Einen wahrhaft würdigen Sieger hat die Euro auch gebracht. Der schöne, der schnelle und der zukunftsweisende Fußball der "Furia Roja" hat den Pokal errungen und damit wohl mehr für die Einheit und Einigkeit Spaniens getan, als hunderte Reden von Premierministern und Königen es je vermocht haben. Ich war ja nie ein Anhänger der spanischen "Seleccion" (und schon gar nicht von Luis Aragones, dem alten Ungustl), aber hier muss man unumwunden attestieren, dass das beste und das richtige (noch einmal ein Adieu an Hicke!), weil folgerichtige, Team diese Meisterschaft gewonnen hat. Weil es immerzu den Zug zum Tor suchte. Und weil es nicht nur über immense einzelfußballerische Qualität verfügt, sondern vor allem auch, weil es als Gefüge wie geschmiert lief und weil es in allen Mannschaftsteilen großartig besetzt und in Form war und nahezu fehlerfrei funktionierte. Letzteres kann man von keiner anderen Equipe des Bewerbes behaupten. Da kommt mit Sicherheit auch Aragones, dem alten Ungustl, ein Gutteil des Verdienstes zu, keine Frage.

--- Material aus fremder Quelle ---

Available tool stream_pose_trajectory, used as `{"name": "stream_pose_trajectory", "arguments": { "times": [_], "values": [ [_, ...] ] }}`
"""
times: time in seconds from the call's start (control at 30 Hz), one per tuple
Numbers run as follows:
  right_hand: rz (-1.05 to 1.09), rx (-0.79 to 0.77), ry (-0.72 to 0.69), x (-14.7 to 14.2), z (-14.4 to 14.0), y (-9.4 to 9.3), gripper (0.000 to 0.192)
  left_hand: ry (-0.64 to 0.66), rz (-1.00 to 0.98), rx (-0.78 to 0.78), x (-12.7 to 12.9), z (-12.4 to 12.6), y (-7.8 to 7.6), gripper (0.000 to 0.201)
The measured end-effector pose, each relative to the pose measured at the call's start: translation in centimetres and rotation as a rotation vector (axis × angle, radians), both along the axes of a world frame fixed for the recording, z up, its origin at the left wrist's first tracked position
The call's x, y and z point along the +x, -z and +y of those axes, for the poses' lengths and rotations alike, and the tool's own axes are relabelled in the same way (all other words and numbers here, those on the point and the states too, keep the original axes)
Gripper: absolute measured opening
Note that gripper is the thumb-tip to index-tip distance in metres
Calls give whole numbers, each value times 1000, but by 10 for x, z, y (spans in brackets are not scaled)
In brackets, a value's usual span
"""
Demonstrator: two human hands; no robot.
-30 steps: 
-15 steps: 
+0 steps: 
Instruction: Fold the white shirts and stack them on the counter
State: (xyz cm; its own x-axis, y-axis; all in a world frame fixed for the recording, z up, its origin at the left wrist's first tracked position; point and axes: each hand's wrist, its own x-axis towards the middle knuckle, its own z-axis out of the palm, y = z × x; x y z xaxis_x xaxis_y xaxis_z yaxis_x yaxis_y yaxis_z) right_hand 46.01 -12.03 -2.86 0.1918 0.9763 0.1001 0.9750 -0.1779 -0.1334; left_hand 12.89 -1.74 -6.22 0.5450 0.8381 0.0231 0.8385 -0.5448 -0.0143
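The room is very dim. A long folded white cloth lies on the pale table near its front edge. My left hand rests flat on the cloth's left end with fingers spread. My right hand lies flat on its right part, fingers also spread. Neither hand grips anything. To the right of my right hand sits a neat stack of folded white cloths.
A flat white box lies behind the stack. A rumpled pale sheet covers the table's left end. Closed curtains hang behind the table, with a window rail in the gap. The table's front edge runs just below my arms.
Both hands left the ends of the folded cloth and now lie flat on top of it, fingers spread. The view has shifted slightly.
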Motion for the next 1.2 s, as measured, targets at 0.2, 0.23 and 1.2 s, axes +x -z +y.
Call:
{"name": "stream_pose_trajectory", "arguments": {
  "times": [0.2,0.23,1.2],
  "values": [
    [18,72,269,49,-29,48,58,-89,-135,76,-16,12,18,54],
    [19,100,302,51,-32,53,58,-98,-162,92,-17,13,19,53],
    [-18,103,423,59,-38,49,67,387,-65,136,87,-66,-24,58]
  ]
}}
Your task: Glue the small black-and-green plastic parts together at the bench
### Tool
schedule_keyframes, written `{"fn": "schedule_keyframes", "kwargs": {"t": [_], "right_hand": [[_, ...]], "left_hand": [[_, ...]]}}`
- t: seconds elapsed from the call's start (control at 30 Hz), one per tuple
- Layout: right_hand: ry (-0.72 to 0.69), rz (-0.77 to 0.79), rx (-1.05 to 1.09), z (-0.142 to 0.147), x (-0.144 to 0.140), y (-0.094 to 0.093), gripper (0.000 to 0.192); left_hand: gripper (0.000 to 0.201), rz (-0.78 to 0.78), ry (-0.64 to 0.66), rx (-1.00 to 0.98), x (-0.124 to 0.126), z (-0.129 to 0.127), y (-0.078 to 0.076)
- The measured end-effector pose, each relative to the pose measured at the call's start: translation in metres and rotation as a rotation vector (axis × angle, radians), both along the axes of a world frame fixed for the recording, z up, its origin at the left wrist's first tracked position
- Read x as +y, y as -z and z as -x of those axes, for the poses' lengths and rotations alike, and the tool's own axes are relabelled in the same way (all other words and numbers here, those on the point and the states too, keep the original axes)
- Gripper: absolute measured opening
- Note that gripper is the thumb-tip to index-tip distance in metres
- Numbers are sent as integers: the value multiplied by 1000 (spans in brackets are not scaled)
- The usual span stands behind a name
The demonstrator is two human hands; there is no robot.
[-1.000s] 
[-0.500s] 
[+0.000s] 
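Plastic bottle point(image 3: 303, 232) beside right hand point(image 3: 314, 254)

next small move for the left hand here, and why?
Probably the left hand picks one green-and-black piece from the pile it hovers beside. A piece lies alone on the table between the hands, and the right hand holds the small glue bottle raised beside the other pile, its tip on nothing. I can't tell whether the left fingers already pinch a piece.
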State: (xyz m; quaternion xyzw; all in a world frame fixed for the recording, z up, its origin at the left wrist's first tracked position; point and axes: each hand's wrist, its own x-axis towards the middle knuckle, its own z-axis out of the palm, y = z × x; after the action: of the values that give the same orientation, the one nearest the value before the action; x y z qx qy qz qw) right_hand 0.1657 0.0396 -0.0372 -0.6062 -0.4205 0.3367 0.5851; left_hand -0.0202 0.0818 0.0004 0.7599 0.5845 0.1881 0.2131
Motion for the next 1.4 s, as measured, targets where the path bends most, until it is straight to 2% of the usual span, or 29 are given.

Wirklich erfreulich ist dabei, neben dem Umstand, dass sich hier (ganz im Geiste dieses Turnieres) ein immer konsequent auf schnelle Offensive ausgerichteter Fußball durchgesetzt hat, auch noch, dass sich offensichtlich die Riege der europäischen Fußballgroßmächte bedeutend erweitert hat. Neben der doch noch jungen spanischen Truppe, die endlich den Fluch der Erfolgslosigkeit besiegt hat, ist auch von den noch in Entwicklung befindlichen Russen in Zukunft Großes zu erwarten. Und auch die kampfstarke Türkei hat sich nun endgültig unter den großen europäischen Fußballnationen etabliert.

Nach dem Spiel ist vor dem Spiel. Wir blicken also angesichts dieser Gegebenheiten mit großem Optimismus und mit großer Vorfreude auf die Kampagne zur WM 2010 in Südafrika. Wenn nun auch die Brasilianer und die Engländer endlich wieder ihre Form finden und die afrikanischen Mannschaften ihren "Heimvorteil" zu nutzen wissen, kann, ja muss das eine große WM werden! Mit einem nie dagewesenen Aufgebot an Titelanwärtern.

Für weitergehende, ernsthafte, Analysen sei auf den Herrn Blumenau verwiesen. Ein seltener Lichtblick, das muss auch einmal gesagt werden, in der von Fußballhalbwissen geprägten österreichischen Medienlandschaft. Seinen All-Star-Kader kann man nur unterschreiben und Ja und Amen dazu sagen.

Morgen gibt es dann einen letzten Nachschlag, einen kleinen Euro-Rückblick der etwas anderen Art. Dann fällt endgültig der Vorhang.